RECORDED INFORMATION -

= Beginning of Section =

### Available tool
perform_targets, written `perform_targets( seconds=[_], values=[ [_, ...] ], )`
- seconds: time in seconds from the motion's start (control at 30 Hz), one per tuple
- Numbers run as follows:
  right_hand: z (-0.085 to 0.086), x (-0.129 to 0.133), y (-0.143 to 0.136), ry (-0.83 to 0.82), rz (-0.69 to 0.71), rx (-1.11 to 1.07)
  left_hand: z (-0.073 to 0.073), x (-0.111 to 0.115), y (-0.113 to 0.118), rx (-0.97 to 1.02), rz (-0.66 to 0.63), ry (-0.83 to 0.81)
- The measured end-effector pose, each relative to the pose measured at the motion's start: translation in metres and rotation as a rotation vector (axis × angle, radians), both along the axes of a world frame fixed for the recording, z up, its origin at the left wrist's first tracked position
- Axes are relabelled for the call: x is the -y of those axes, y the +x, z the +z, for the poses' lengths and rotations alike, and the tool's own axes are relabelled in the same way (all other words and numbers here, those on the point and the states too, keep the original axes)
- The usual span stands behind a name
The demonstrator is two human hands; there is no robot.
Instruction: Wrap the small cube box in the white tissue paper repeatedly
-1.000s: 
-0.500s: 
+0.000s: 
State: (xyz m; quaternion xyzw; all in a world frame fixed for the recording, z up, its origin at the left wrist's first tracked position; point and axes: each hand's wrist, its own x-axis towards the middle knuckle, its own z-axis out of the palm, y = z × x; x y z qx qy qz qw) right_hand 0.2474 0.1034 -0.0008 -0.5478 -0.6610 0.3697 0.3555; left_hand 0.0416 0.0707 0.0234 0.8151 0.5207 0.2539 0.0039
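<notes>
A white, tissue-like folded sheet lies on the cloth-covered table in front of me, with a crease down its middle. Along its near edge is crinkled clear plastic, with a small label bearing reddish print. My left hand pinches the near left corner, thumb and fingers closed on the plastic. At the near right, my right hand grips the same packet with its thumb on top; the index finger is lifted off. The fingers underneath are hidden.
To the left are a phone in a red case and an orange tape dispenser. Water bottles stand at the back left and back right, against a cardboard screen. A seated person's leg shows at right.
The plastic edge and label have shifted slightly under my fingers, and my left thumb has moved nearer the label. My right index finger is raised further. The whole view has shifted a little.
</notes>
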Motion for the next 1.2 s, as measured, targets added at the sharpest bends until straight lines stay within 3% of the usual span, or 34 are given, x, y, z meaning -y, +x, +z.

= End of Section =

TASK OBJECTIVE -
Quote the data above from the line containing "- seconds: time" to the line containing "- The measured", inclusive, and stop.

RESULT -
- seconds: time in seconds from the motion's start (control at 30 Hz), one per tuple
- Numbers run as follows:
  right_hand: z (-0.085 to 0.086), x (-0.129 to 0.133), y (-0.143 to 0.136), ry (-0.83 to 0.82), rz (-0.69 to 0.71), rx (-1.11 to 1.07)
  left_hand: z (-0.073 to 0.073), x (-0.111 to 0.115), y (-0.113 to 0.118), rx (-0.97 to 1.02), rz (-0.66 to 0.63), ry (-0.83 to 0.81)
- The measured end-effector pose, each relative to the pose measured at the motion's start: translation in metres and rotation as a rotation vector (axis × angle, radians), both along the axes of a world frame fixed for the recording, z up, its origin at the left wrist's first tracked position

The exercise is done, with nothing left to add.